▶ _Work task_:
Could you output the listing that follows exactly, without its images?

▶ _Stored data_:
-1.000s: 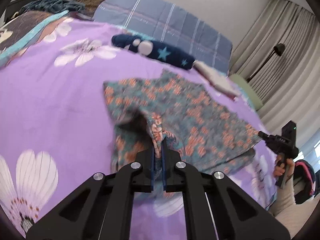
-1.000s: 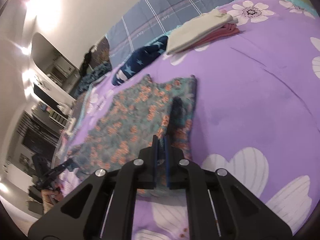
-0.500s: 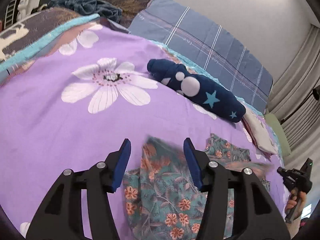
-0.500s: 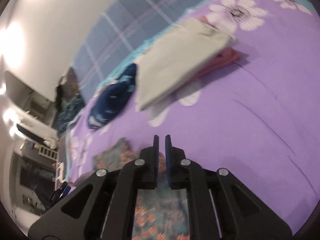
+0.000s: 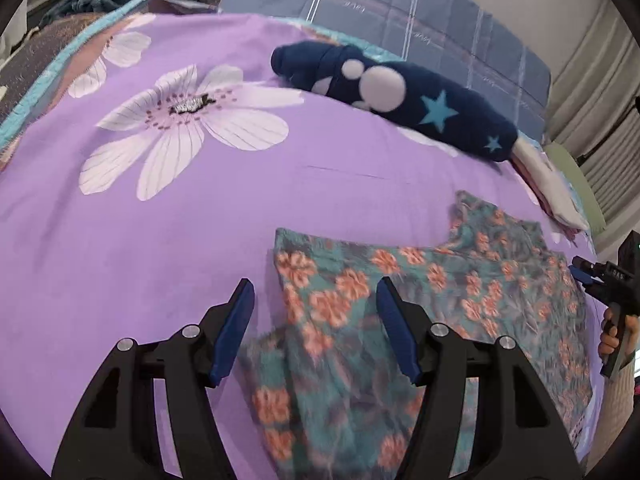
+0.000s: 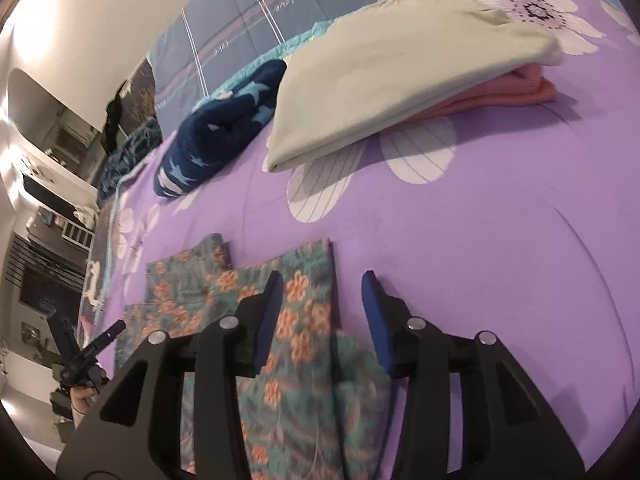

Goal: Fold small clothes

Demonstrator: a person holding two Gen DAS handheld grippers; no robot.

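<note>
A teal garment with orange flowers [image 5: 400, 300] lies folded over on the purple flowered bedspread [image 5: 160, 220]. My left gripper [image 5: 316, 320] hangs just above its near left corner; its jaws are opening, and the cloth lies loose below them. In the right wrist view the same floral garment [image 6: 296, 320] shows its right edge under my right gripper [image 6: 324, 312], whose jaws are also opening, with no fabric pinched. Each gripper appears at the edge of the other's view: the right one [image 5: 600, 280] and the left one [image 6: 100, 344].
A rolled navy garment with stars [image 5: 400, 92] lies behind the floral one. A folded cream cloth [image 6: 400, 60] rests on a pink one [image 6: 500, 96] at the far right. A blue plaid quilt [image 5: 400, 12] lines the back of the bed.
Both grippers carried the garment's edge forward across the bed, folding it over, then opened and let go. The fabric now lies flat beneath them.
</note>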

▶ _Solution_:
-1.000s: 
-1.000s: 
-0.500s: 
-0.500s: 
+0.000s: 
+0.000s: 

Goal: Fold small clothes

Demonstrator: a person holding two Gen DAS handheld grippers; no robot.

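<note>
A teal garment with orange flowers [image 5: 400, 300] lies folded over on the purple flowered bedspread [image 5: 160, 220]. My left gripper [image 5: 316, 320] hangs just above its near left corner; its jaws are opening, and the cloth lies loose below them. In the right wrist view the same floral garment [image 6: 296, 320] shows its right edge under my right gripper [image 6: 324, 312], whose jaws are also opening, with no fabric pinched. Each gripper appears at the edge of the other's view: the right one [image 5: 600, 280] and the left one [image 6: 100, 344].
A rolled navy garment with stars [image 5: 400, 92] lies behind the floral one. A folded cream cloth [image 6: 400, 60] rests on a pink one [image 6: 500, 96] at the far right. A blue plaid quilt [image 5: 400, 12] lines the back of the bed.
Both grippers carried the garment's edge forward across the bed, folding it over, then opened and let go. The fabric now lies flat beneath them.
</note>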

The output has been completed.